A Mind Imprisoned Is The Greatest Of Hells.
1853. South China Sea. While on patrol between the Opium Wars, the crew of the steam frigate HMS Charger pursues a fleet of pirates that have been terrorizing the waters surrounding Hong Kong.
But now the hunters have become the hunted. Something else has come to the South China Sea, something ancient and powerful and malevolent.
Now, the crew of the Charger must face their worst nightmares in order to survive the terrible creature they come to know as the Darkstar.
A Song for The Void is a haunting, terrifying historical horror novel that will keep you turning the pages and jumping at the shadows.
I put this book on my to-read list last fall after seeing an SPFBO review for it.
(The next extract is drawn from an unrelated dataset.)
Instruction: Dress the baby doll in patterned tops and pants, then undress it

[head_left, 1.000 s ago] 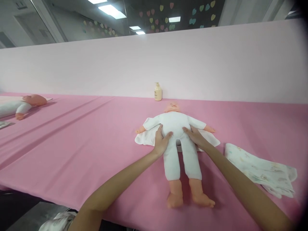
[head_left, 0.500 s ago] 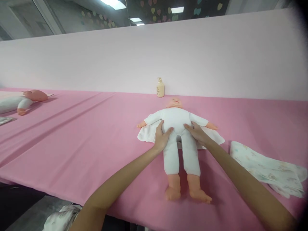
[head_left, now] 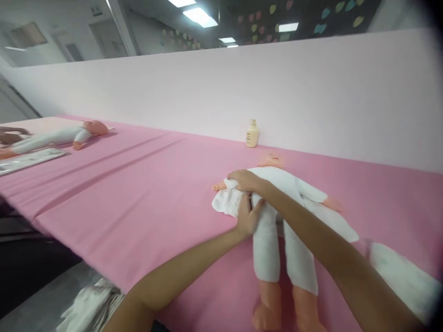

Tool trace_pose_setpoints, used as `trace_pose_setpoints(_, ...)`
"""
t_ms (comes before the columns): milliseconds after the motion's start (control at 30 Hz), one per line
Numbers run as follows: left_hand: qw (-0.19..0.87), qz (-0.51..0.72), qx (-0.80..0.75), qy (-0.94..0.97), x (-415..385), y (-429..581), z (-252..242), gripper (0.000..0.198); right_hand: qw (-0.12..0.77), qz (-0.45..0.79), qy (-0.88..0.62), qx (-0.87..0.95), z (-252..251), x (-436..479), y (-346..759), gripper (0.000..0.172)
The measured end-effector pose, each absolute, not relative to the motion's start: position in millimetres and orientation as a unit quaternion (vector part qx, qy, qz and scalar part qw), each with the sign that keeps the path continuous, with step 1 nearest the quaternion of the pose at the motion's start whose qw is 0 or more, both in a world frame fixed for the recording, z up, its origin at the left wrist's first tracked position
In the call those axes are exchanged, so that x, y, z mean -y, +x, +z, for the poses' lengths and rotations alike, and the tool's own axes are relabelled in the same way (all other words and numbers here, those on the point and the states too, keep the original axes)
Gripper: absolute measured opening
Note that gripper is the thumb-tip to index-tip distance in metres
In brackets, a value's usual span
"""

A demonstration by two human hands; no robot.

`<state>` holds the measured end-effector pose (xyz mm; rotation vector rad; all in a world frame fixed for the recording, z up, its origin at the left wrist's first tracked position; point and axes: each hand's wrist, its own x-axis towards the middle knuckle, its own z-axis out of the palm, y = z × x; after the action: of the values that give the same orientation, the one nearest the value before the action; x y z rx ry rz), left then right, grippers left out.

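A baby doll in a white body suit lies face up on the pink table, on top of a white cloth. My right hand reaches across the doll's body and closes over its arm and the cloth on the left side. My left hand rests against the doll's hip and upper leg, fingers partly curled on the fabric. The doll's bare feet point toward me.
A cream pump bottle stands against the pale pink wall behind the doll. A patterned folded cloth lies at the right. A second doll lies far left beside a flat sheet; someone's hand shows there.
My right hand has left the doll's right hip and crossed over to its left arm. My left hand stayed at the hip. The camera has swung left.
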<state>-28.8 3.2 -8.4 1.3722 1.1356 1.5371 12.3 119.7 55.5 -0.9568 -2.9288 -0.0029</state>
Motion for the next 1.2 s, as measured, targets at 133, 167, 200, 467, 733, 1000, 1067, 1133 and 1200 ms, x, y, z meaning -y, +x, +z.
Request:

I love fantasy and horror both, so this book seemed like a good fit.
I enjoyed the story and the writing very much, but I was at the 30% mark of the book before any shred of otherworldliness came into the story. And even then, it still took a significant portion of the book to fully reveal itself. This isn’t a story about “magic” or “fantasy” as we think about it in modern terms, but more of an encounter with the supernatural—a force beyond our human perception, one we aren’t prepared to deal with and can’t fully comprehend.
The narrator of the story, the ship’s surgeon, felt very real—and very in touch with the era being portrayed. I can’t claim to know that much about the Royal Navy or how a warship of the time operated, but the phrasing and the essence of the narration reminded me of other books I’ve read which were written about the same era. I felt that aspect of the storytelling was done very well.
I don’t often mention this, but my job outside of writing and reviewing is with a company focused on addiction treatments. I have heard stories from patients on occasion regarding their struggle with addiction, and the doctor’s portrayal of his own struggle in this book was pretty spot-on. I really empathized with his story and wished there was something to be done to help him and some of the others with their trials.
Given that it was set in the 1850s, we didn’t know much about addiction or how to treat it—it was considered a weakness, something shameful to be hidden away from the rest of society. (We know better now, but that’s irrelevant to this book.)
My one main issue with the story was the Darkstar itself. It’s a premise that has been told countless times in countless novels and is found is most mythologies. It’s not by any means a new idea. But, I felt the writing itself made up for that, and as I said, I empathized with the main character.
I think this book fits more in line with its synopsis—that it’s a horror novel, rather than fantasy. The crew of the Charger is faced with terrible delusions and distortions of their reality that result in many of them doing horrific things to themselves and others, and some of it is described in gory detail. If you’re a reader who doesn’t like the thought of blood, gore, mutilation, self-harm, rape/attempted rape, or child harm, you may want to steer clear of this book. There is a lot of horror packed into its pages.
If you enjoy historical settings and horror, definitely check out A Song for the Void.